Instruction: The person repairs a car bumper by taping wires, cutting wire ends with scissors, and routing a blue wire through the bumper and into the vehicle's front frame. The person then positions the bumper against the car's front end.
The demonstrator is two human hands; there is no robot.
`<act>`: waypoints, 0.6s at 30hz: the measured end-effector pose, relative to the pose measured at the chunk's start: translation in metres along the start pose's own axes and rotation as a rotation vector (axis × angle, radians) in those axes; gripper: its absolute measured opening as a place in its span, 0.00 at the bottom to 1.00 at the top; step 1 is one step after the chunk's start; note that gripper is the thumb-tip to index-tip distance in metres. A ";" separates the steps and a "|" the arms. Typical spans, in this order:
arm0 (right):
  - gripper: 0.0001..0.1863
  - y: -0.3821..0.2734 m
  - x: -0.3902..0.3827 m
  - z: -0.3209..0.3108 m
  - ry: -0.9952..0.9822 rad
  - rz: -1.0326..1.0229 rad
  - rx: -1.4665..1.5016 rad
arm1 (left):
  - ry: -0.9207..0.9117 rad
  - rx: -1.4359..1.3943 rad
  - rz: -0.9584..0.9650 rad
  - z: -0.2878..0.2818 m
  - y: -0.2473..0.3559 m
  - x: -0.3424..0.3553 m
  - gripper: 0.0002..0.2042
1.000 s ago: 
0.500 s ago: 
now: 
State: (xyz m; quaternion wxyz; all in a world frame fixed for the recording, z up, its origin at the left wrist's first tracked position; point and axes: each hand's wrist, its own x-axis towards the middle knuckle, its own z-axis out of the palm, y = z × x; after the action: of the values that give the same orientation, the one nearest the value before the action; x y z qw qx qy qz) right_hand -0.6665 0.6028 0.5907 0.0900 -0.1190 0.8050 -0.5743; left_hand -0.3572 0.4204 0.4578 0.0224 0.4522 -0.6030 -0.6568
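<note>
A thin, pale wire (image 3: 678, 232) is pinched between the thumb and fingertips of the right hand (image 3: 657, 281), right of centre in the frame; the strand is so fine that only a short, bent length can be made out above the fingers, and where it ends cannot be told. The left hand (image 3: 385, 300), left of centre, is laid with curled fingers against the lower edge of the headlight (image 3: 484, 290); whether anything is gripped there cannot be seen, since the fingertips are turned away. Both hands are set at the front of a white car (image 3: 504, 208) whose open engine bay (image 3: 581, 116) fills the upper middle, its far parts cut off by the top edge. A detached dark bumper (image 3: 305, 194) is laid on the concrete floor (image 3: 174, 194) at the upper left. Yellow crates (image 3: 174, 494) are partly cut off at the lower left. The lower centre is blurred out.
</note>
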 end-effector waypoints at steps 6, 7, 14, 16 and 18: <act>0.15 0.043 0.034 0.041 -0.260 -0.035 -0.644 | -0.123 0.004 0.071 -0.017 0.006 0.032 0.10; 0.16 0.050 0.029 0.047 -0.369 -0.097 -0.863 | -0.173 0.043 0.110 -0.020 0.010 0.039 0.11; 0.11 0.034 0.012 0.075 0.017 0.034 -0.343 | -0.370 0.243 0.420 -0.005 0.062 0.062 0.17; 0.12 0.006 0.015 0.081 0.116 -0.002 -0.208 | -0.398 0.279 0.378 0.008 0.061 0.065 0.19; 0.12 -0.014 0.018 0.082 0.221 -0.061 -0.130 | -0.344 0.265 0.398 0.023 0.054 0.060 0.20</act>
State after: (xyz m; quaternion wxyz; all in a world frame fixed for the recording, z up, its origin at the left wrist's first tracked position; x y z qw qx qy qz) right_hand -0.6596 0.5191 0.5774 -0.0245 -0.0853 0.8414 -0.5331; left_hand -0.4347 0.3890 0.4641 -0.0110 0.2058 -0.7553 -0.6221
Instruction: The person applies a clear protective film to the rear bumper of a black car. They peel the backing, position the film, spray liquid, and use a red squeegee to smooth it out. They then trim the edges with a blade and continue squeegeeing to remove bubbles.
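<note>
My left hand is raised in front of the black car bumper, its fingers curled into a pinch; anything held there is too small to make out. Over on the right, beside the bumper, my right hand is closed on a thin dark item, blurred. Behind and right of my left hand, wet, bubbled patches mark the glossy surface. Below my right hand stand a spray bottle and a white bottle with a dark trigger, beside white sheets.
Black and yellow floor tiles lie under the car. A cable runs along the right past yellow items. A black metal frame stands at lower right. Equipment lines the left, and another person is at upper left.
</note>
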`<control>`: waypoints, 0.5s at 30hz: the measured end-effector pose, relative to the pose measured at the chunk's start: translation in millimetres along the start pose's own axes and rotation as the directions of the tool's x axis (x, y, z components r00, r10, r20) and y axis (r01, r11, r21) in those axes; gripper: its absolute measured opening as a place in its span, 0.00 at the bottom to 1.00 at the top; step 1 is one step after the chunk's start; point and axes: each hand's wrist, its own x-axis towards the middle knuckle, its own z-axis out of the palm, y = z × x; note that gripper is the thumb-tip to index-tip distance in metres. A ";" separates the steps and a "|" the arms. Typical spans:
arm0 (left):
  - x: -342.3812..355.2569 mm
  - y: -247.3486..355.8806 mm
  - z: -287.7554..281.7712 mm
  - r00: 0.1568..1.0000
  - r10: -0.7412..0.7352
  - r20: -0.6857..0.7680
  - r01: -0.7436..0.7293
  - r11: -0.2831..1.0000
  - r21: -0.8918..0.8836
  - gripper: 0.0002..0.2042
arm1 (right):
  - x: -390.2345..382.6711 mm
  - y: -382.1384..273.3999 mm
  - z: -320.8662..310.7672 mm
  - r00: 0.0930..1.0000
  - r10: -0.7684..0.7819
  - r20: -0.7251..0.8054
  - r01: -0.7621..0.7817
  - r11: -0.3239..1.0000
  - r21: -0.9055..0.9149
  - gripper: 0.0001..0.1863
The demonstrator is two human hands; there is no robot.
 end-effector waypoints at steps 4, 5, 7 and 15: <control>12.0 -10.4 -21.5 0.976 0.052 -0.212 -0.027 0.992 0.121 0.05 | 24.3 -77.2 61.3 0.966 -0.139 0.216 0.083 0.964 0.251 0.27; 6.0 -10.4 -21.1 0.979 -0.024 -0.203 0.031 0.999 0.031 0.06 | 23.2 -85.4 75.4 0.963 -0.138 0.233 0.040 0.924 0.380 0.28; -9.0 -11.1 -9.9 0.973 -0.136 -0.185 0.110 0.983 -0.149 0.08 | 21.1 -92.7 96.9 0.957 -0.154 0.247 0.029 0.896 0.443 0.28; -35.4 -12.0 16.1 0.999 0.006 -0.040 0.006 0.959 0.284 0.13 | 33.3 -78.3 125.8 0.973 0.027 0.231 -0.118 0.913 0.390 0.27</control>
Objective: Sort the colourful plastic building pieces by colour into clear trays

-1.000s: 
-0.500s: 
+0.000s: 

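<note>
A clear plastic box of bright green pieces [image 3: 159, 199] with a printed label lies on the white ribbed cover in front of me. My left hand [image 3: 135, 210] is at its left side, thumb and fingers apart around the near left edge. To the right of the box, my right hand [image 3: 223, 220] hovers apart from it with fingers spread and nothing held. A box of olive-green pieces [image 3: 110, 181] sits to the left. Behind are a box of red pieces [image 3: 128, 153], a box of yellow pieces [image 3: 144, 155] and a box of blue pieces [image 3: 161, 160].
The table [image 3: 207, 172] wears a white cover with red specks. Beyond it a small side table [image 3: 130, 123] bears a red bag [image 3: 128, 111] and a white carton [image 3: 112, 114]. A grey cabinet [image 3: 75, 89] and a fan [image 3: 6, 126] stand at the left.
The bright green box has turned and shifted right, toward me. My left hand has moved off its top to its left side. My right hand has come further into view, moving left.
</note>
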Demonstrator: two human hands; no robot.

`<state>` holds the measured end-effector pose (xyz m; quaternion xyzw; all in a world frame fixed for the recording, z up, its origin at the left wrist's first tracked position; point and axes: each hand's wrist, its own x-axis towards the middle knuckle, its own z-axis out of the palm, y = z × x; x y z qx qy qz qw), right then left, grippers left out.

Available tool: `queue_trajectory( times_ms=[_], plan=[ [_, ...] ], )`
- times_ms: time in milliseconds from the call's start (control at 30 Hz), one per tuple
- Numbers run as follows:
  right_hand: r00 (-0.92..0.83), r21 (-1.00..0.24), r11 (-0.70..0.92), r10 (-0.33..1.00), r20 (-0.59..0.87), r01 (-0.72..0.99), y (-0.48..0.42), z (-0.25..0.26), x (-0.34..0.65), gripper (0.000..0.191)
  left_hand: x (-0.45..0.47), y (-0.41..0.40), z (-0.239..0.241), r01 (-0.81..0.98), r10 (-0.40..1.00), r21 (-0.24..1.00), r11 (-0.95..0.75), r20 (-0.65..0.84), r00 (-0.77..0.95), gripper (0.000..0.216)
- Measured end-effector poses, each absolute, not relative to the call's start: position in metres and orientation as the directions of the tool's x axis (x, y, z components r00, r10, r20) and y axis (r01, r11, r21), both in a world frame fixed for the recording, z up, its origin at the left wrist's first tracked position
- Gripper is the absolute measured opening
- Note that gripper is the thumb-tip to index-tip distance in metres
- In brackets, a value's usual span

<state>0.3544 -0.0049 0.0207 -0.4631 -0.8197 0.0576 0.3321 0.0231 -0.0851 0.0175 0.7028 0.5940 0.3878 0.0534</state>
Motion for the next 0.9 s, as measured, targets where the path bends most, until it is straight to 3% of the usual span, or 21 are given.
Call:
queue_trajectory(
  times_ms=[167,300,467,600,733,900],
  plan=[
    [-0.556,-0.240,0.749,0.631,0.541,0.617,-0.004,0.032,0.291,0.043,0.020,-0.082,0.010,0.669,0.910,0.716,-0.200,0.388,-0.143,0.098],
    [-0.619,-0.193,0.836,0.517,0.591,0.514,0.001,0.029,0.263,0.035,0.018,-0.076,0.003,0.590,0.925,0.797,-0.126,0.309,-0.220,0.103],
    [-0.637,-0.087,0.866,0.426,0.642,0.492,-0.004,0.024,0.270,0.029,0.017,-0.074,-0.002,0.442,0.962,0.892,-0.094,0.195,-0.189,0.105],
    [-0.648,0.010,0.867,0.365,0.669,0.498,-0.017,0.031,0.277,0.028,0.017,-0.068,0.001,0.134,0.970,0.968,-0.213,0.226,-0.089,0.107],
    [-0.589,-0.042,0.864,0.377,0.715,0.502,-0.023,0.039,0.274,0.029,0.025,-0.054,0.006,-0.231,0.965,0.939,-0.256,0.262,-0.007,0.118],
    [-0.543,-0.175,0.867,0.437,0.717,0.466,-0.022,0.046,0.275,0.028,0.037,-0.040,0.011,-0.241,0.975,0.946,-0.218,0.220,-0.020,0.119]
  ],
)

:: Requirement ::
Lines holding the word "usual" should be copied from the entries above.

:: Answer below ::
- In brackets, a value's usual span
Motion for the next 0.9 s, as measured, targets where the path bends most, until it is straight to 3% of the usual span, or 21 are given.

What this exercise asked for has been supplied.